The person who is operating on the given piece of land knows the possibilities of the land. As the new technology emerges, the company may tomorrow need to analyse the same data to come up with alternate geological models. There are issues within Section 42 of the I-T Act (the act relates to E&P companies claiming farm-in costs as exploration expenditure), which is meant to give you certain benefits in addition to other benefits, but somewhere this works only if it's mentioned in the Production Sharing Contracts (PSC). However, some PSCs do not mention these benefits and so lot of benefits are not available to the companies.
What are the issues that you see with NELP-IX in view of uncertainty regarding implementation of DTC?
Certain benefits would be available to you only if you sign the contract before new DTC comes into effect. So if I'm bidding for NELP-IX, I do not know on what date my contract will be signed nor do I know when the DTC will be put in place. There is uncertainty on both the dates. Given such uncertainty on the subject how do you expect the players to bid?
What are the fiscal incentives that you would recommend to encourage Indian companies and global players to invest in the sector?

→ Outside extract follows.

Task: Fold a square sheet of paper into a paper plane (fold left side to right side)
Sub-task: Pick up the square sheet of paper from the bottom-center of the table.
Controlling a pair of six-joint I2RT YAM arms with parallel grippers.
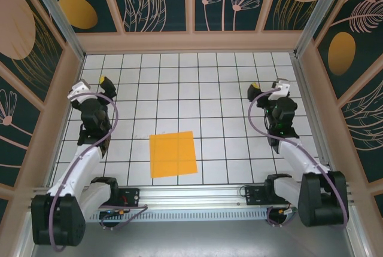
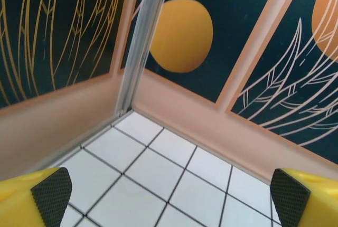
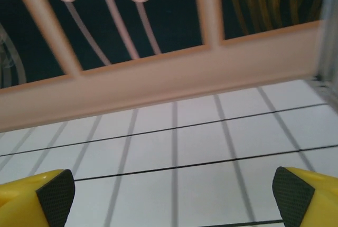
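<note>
Paper was the whole matter, and it sat behind where I was looking. The square sheet of paper [image 1: 173,154] lay flat on the white grid table [image 1: 239,66], unfolded as far as I could judge. It sat in the near half between my two arm bases, a shade left of the middle and turned very slightly off the grid lines.

My left gripper [image 1: 105,83] hung over the far-left tiles with its jaws spread wide and nothing between the pads [image 2: 51,195]. Its wrist camera faced the corner post [image 2: 140,42] and patterned wall. My right gripper [image 1: 258,88] hung over the far-right tiles, equally wide and empty, facing the back wall [image 3: 158,87].

Both grippers pointed away from the sheet, so it lay back toward my bases and inward from each. Its left edge ran near to far on my left arm's side. I judged that arm the nearer one for lifting that edge and carrying it across to the right.
</note>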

The high service tax that the oil and gas industry is subjected to needs to be relooked at. The government's logic for levying high service tax is that it's cost recoverable. But there is a genuine need for rationalising high service tax at least during exploration phase. This is required because nine out of 10 exploration attempts are a failure. Further, by adding another 10.3 per cent Service Tax, the government ends up making these nine unsuccessful explorations very expensive for the contractor.

"We have Government induced huge uncertainty in Cairn-Vedanta deal. The big question is that can we as operator have at least a better certain environment from at least the Government side?"

In addition, unlike other industries, where CAPEX is high and service element is low, in case of upstream industry, services form a major part of the expenses.

How appealing are the salient features of NELP IX in encouraging Indian as well as global oil and gas companies to make a bid for these blocks?

What is optimistic for this NELP round is that oil prices have rebounded well. The latest development of tie-up between Reliance Industries Limited (RIL) and BP also makes for big news for the industry. However, at the same time, we are fighting for the elusive promised tax holiday. Then we have Government induced huge uncertainty in Cairn-Vedanta deal. The big question is that can we as operator have at least a better certain environment from at least the Government side?

Separately, on the marketing freedom front, the recent Supreme Court's judgment has substantially restricted the practical freedom. The Supreme Court says it's the government's primary duty to do an equitable distribution of natural resources of the country. Now this does not create a level playing field for a company which wants to sell gas according to its business priority.

It was last year that the government announced the deregulation of petrol prices? To what extent has the decision resulted in cutting down the losses made by oil marketing companies and reducing the burden of oil subsidiaries on government coffers?
There is only one solution to all these subsidies in any areas - offer direct reimbursement to the final user and let the market go in whichever way it goes.
What are the means and ways to check fuel adulteration at the retailers' end?
Another way of tracking unexplainable consignment of oil is by putting markers in the fuel. The way a marker works is that you adulterate oil-gas with known material. It acts like a code and each code is distinct. You can just scan the code and you can tell the batch number and transport details as to where the consignment came from. One can track the whole chain of people involved and the overall system can be hauled.

(InfralineEnergy thanks Ashu Sagar, Secretary General, AOGO for sharing his valuable insights with our readers. The column ‘In-Conversation’, is a platform to engage experts from various sectors to share their views on the different transformations in the Indian energy sector.)